Разумеется, не хвалилась ничем из этого прекрасная Еакэ, а только по обрывкам лихорадочных ее мыслей, открытых воде лишь, понял я историю ее взлета и расцвета. Волновалась Еакэ за младшую свою сестру, ту, которая родилась уже после того, как ее родители продали. Не смотря на все усилия Еакэ — каторжный труд — не смотря на то, что деньги, отдаваемые ей хозяйкой окия, лишь малая доля заработка прекрасной гейши, среди людей обычных были деньгами весьма приличными, Бимбо-но ками продолжал неотступно следовать за ее семьей. То воры в дом заберутся, то злая соседская девчонка толкнет сестру Еакэ в грязь, испортив едва только купленное кимоно, то нищий бродяга попросится поесть — и недавние бедняки, помня свои страдания, накормят бедолагу, то вдруг дом сгорит…
Люди сначала шептались за спинами стариков и девчонки, что проклятье, жуткое проклятье, пало на их семью, увело на тот свет сыновей и других дочерей стариков. А позже уже и в глаза стали старикам это говорить, требовать, чтоб убрались те, запятнавшие себя гневом каких-то богов, из их селенья, дабы проклятье этих людей на других не перешло. Было, пару раз камнями били стариков и девчонку, хотели извести, да вовремя очнулись, усовестились. А гадить им не перестали. Перебралась семья на новое место, в далекую деревню, зажила очень скромно, молилась усердно. Старики почти все деньги, присланные Еакэ, нуждающимся раздавали. Да все по-прежнему шло: то воры нагрянут, то нищие за помощью приплетутся, а то и вовсе приползут, то пожар…
До того, как случилось что-то, навлекшее гнев богов или пристальное внимание злых духов, семья Еакэ была самой обычной крестьянской семьей. Незадолго до начала ужасов и бед старший брат Еакэ сбежал из деревни и заделался торговцем. Крестьянин из него был не ахти, а вот как торговец парень преуспел. Присылал с доверенными лицами домой деньги. Родители и деревню всю накормили угощениями, и дом новый построили, и зажили с другими детьми в счастии и достатке. И дочерей уже норовились пристроить — было у них тогда шестеро красавиц, а Еакэ — самая младшая. К ним, завидя их успех и нежданное везенье, женихи толпами потянулись.
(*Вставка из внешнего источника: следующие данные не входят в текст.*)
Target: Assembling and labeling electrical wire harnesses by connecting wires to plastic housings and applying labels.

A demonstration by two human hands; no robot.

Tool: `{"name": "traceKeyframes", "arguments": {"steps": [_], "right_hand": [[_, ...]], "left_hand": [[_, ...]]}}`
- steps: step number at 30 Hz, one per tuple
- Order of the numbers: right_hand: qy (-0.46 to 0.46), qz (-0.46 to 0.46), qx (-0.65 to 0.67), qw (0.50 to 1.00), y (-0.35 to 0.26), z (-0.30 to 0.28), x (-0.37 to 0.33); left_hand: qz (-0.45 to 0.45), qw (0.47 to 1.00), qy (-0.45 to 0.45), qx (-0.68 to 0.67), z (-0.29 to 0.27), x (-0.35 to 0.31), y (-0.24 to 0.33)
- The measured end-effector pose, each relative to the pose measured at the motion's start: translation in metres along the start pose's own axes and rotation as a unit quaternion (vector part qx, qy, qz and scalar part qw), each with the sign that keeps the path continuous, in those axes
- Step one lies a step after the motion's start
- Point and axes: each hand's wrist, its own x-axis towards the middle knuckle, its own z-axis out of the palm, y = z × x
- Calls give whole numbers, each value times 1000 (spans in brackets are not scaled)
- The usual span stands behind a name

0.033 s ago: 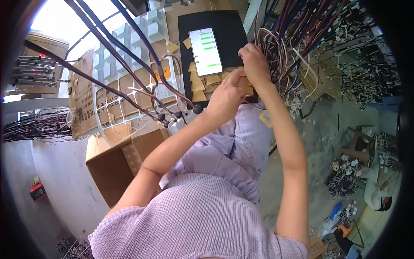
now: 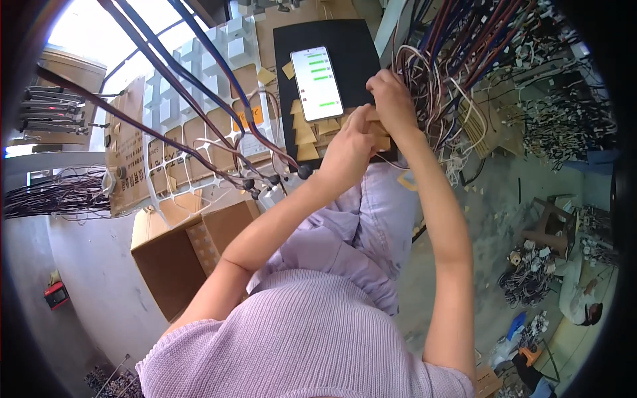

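My left hand (image 2: 346, 151) is bent over the near edge of a black board (image 2: 345, 40), its fingers pinched together by several small tan pieces (image 2: 326, 125) that look like tape or paper. Close beside it, my right hand (image 2: 393, 105) is closed, with fingers curled toward a bundle of wires (image 2: 434, 106). Whatever either hand grips is hidden by the fingers. A phone (image 2: 317, 83) with a lit white screen lies on the board, just beyond my left hand.
At left, a white frame with grey-white blocks (image 2: 237, 50) rests on cardboard. Long dark cables (image 2: 186, 99) cross above it. An open cardboard box (image 2: 159, 265) stands below. Heaps of connector wires (image 2: 564, 132) fill the right, where a person (image 2: 584, 298) appears near the rim.
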Motion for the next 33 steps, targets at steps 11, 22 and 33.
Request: {"name": "traceKeyframes", "arguments": {"steps": [11, 22, 33], "right_hand": [[-25, -164, -115, 979, 10, -8, 9], [-12, -218, -45, 975, 12, -9, -21], [36, 9, 265, 963, -7, -37, -50]], "left_hand": [[-74, 997, 16, -12, 9, 3, -6], [-71, 997, 8, -38, 6, -1, -12], [10, 998, 43, -41, -1, -7, 0]]}}
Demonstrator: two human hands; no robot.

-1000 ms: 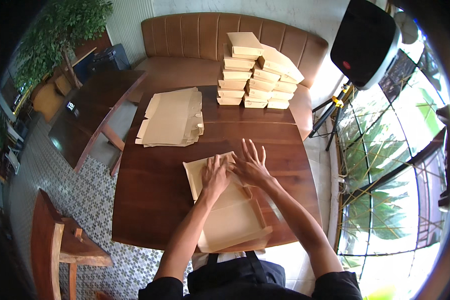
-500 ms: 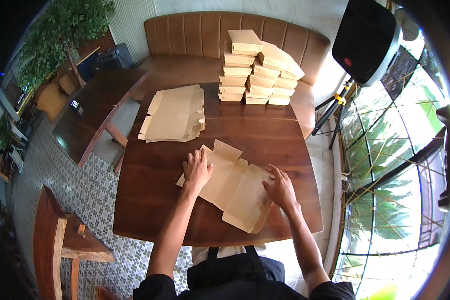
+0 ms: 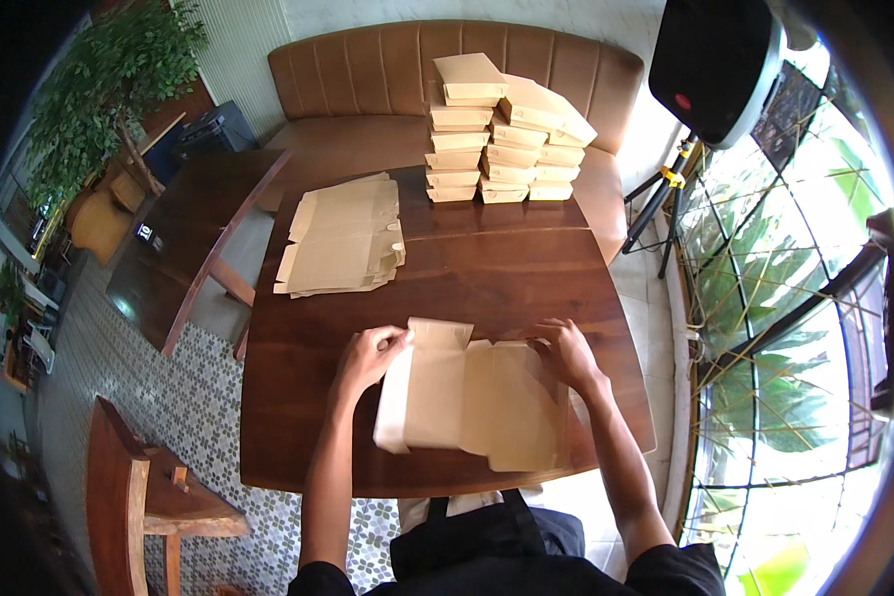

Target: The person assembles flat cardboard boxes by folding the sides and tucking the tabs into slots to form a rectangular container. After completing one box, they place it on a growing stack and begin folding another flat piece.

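Note:
An unfolded brown cardboard box [image 3: 462, 397] lies spread near the table's front edge, its panels partly blurred by motion. My left hand [image 3: 372, 356] pinches its far left corner, where the left side wall is tilted up. At the far right part of the same cardboard, my right hand [image 3: 564, 354] has its fingers bent over the edge, closed on it. Beyond my left hand rests a stack of flat cardboard box blanks [image 3: 338, 238]. Folded cardboard boxes [image 3: 467, 119] are piled in several columns at the table's far side.
The dark wooden table [image 3: 507, 273] has a brown padded bench [image 3: 368, 79] behind it. To the left are another wooden table [image 3: 194, 228] and a wooden chair [image 3: 119, 497]. A black speaker [image 3: 710, 70] on a tripod stands at the right, beside a window with a grid.
The cardboard has turned so its panels lie squarer to me, and its left side wall has come up. My left hand has gone from lying on it to pinching its corner.

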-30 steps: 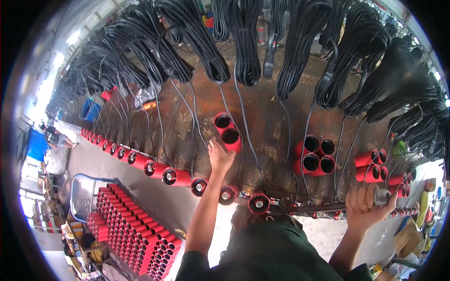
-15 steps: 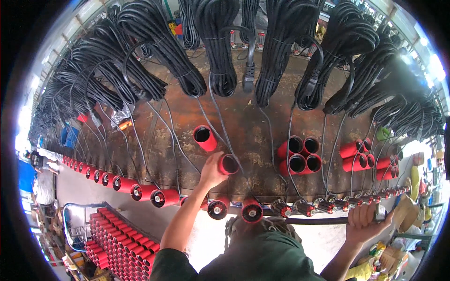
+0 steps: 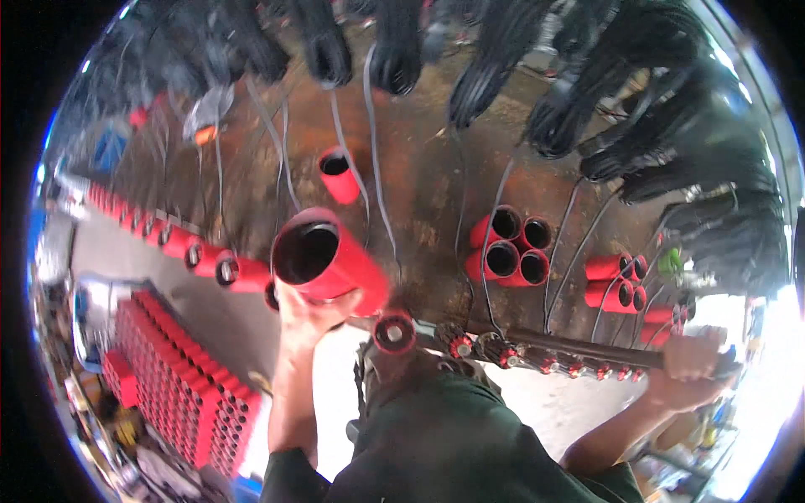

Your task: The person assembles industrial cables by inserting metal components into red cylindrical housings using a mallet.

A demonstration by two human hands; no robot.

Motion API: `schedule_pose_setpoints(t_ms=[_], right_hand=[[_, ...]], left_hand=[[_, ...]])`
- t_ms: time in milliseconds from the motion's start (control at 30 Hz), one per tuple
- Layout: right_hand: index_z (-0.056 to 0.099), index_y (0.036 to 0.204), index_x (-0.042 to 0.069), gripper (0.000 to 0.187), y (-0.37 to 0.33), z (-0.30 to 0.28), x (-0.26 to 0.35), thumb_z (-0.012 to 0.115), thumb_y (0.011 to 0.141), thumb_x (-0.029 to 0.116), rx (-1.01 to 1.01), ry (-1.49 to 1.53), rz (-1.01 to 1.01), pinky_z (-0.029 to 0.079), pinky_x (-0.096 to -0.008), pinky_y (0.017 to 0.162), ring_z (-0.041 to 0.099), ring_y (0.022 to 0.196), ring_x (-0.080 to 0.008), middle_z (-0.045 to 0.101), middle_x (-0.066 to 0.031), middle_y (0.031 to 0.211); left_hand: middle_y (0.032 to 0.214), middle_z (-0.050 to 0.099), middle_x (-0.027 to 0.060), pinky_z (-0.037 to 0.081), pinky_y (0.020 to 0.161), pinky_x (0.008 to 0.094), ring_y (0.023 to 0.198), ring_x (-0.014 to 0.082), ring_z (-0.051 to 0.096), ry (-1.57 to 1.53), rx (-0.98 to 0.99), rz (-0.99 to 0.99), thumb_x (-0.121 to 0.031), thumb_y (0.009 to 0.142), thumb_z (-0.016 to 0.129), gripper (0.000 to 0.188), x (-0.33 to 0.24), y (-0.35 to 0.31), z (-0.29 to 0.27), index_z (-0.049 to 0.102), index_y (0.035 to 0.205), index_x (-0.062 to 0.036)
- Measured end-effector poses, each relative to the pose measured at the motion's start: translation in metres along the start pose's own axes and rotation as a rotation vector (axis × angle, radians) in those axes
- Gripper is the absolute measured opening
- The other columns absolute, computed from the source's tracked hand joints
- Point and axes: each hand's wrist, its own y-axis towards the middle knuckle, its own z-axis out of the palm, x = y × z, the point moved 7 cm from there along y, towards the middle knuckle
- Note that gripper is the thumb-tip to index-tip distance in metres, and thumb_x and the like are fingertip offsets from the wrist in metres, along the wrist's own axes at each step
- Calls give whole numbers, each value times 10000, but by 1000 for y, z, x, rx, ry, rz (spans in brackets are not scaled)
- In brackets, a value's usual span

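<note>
My left hand (image 3: 306,317) is wrapped round a red tube (image 3: 359,272), raised above the table's near edge. The tube leans, its wide dark mouth up and to the left. My right hand (image 3: 689,367), at the right, grips the end of a long dark bar (image 3: 591,345) that runs leftward along the edge. Just below the raised tube, another red tube (image 3: 394,318) with a pale metal centre faces me at the edge. To its right, several round, finned parts in red and metal (image 3: 503,350) line the edge, partly hidden by the bar.
A single red tube (image 3: 341,186) stands on the brown worn tabletop (image 3: 419,201). Grouped red tubes (image 3: 508,270) stand to the right. Bundles of black cable (image 3: 486,84) line the back, their thin leads crossing the table. Stacked red tubes (image 3: 180,386) fill a cart at lower left.
My left hand has lifted the red tube off the tabletop and brought it nearer and to the left. My right hand still grips the bar. The whole view has shifted and blurred.
</note>
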Motion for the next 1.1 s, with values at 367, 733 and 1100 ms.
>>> schedule_pose_setpoints(t_ms=[367, 733, 1100], right_hand=[[457, 566, 130, 461, 73, -12, 57, 468, 1023, 186, 320, 540, 359, 305, -244, 273, 367, 282, -80, 433, 12, 416], [592, 690, 87, 535, 3, 114, -84, 555, 1001, 520, 1016, 516, 573, 487, -364, 504, 538, 464, -181, 585, -26, 554], [446, 586, 35, 616, -39, 110, -172, 616, 809, 584, 908, 115, 821, 426, -366, 593, 530, 553, -273, 493, -81, 576]], left_hand=[[1292, 596, 181, 452, 1034, 479, 1190, 398, 569, 377, 423, 61, -268, 583, 891, 805, 48, -146, 242, 573, 1294, -65], [1304, 594, 148, 470, 1058, 408, 1240, 289, 589, 281, -114, 96, -151, 621, 954, 842, 47, -153, 194, 521, 1331, -21], [971, 607, 142, 441, 793, 325, 903, 229, 582, -192, -440, 122, -307, 842, 686, 421, 37, -130, 225, 519, 1087, -8]])
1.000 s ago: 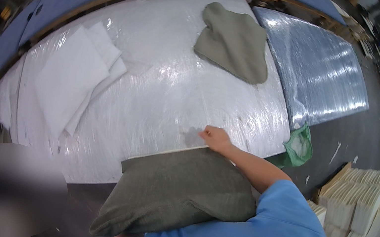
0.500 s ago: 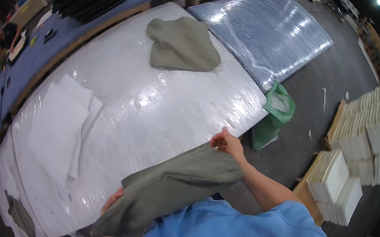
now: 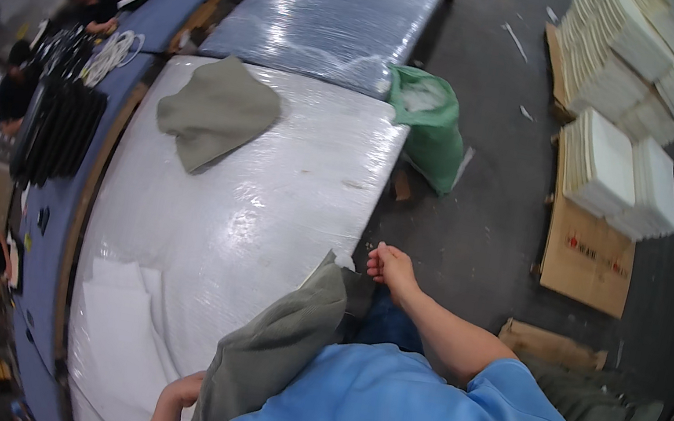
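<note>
A grey-green fabric cover (image 3: pixel 272 333) lies bunched between my body and the near edge of a table wrapped in clear plastic (image 3: pixel 298 177). My left hand (image 3: pixel 184 388) is closed on the cover's left edge, its fingertips hidden behind the cloth. A bit of white material (image 3: pixel 344 261) shows at the cover's far corner. Just right of that corner, my right hand (image 3: pixel 391 270) is held apart from the cloth. Its fingers are curled together, and whatever is in them is too small to make out. Farther up the table lies another grey-green fabric piece (image 3: pixel 219 115).
White sheets (image 3: pixel 116 307) lie on the table's left. A green sack (image 3: pixel 432 133) hangs at its far right corner, beside a blue wrapped surface (image 3: pixel 325 12). White pads (image 3: pixel 600 156) and folded green fabric (image 3: pixel 588 413) stand right. People work beyond the blue bench (image 3: pixel 58 253).
My right hand has come off the cover's far end and moved slightly away. The cover has been drawn closer to me, my left hand staying on it. My view has turned to the right.
</note>
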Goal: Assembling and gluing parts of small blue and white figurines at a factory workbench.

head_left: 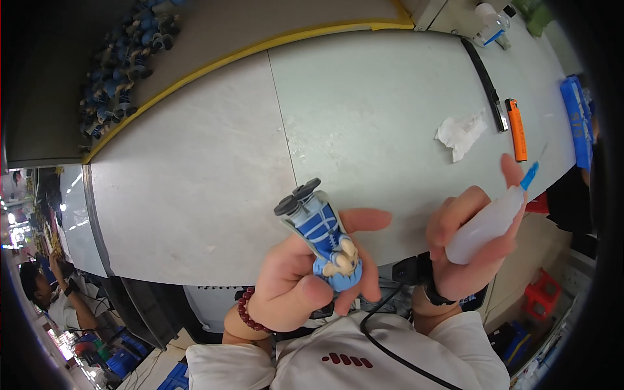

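Note:
Over the near edge of the table, my left hand (292,276) is closed around a small figurine (318,231). The figurine has blue hair and blue-and-white clothes; its dark feet point away from me and its head lies toward my palm. To the right, my right hand (465,224) grips a white squeeze bottle (485,227). A blue tip (530,175) with a thin needle sits on the bottle, pointing up and right, away from the figurine. The two hands are apart.
A crumpled tissue (460,135), an orange lighter-like stick (517,130) and a black-handled knife (484,84) lie at the right. Many similar figurines (130,62) stand on a yellow-edged shelf (260,51). Clear bottles (492,26) are far right; another person (62,292) works at left.

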Tool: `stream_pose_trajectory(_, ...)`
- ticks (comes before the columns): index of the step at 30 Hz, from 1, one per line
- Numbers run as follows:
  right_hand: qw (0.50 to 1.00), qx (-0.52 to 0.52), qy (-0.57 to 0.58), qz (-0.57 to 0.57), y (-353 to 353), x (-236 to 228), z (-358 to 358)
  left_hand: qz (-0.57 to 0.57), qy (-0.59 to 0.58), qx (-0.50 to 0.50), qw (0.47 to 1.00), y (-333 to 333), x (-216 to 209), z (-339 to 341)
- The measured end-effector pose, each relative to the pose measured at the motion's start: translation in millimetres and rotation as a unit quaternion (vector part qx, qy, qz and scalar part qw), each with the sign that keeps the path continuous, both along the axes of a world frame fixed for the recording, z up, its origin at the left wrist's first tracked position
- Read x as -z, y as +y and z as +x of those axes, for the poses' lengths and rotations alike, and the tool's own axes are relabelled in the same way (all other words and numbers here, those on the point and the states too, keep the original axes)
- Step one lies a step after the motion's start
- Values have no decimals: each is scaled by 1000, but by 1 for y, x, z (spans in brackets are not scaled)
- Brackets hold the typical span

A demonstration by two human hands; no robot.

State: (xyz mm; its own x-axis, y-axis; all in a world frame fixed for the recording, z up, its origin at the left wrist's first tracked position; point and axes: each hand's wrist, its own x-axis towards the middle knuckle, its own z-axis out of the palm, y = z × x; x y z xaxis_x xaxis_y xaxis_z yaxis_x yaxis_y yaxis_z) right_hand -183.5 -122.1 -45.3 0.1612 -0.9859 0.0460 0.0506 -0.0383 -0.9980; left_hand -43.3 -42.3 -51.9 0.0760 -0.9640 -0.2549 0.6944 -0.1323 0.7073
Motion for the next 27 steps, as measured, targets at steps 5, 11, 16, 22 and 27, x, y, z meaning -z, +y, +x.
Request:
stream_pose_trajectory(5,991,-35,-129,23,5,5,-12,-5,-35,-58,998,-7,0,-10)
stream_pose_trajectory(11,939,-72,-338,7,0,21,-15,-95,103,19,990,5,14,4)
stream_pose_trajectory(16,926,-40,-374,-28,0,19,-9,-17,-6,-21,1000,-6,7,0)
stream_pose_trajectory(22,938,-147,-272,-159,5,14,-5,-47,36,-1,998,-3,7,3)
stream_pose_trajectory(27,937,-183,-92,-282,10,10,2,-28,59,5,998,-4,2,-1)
И даже успели старики выдать старшую дочь за жреца местного синтоистского храма, одного из самых почитаемых в той местности людей. И остальным дочерям стали женихов подбирать. И двоих сыновей женили удачно, еще больше разбогатев.
Что случилось, что же такого наделали эти люди, никто так и не узнал. Только внезапно на дороге какой-то самурай убил старшего брата Еакэ. То ли дерзость какая примерещилась воину, то ли меч новый захотелось на живом теле испытать. Умер парень, а его друзья, дело с ним вместе имевшие, предали его семью. Через десять дней умерла замужняя сестра Еакэ. Еще через полгода болезнь сшибла с ног всех детей и невесток стариков, кроме Еакэ. Все, что оставалось из хороших вещей, продали старики, да почти ни за что: неохотно скупали люди вещи, боясь скверны — уж слишком резко настигли несчастных беды.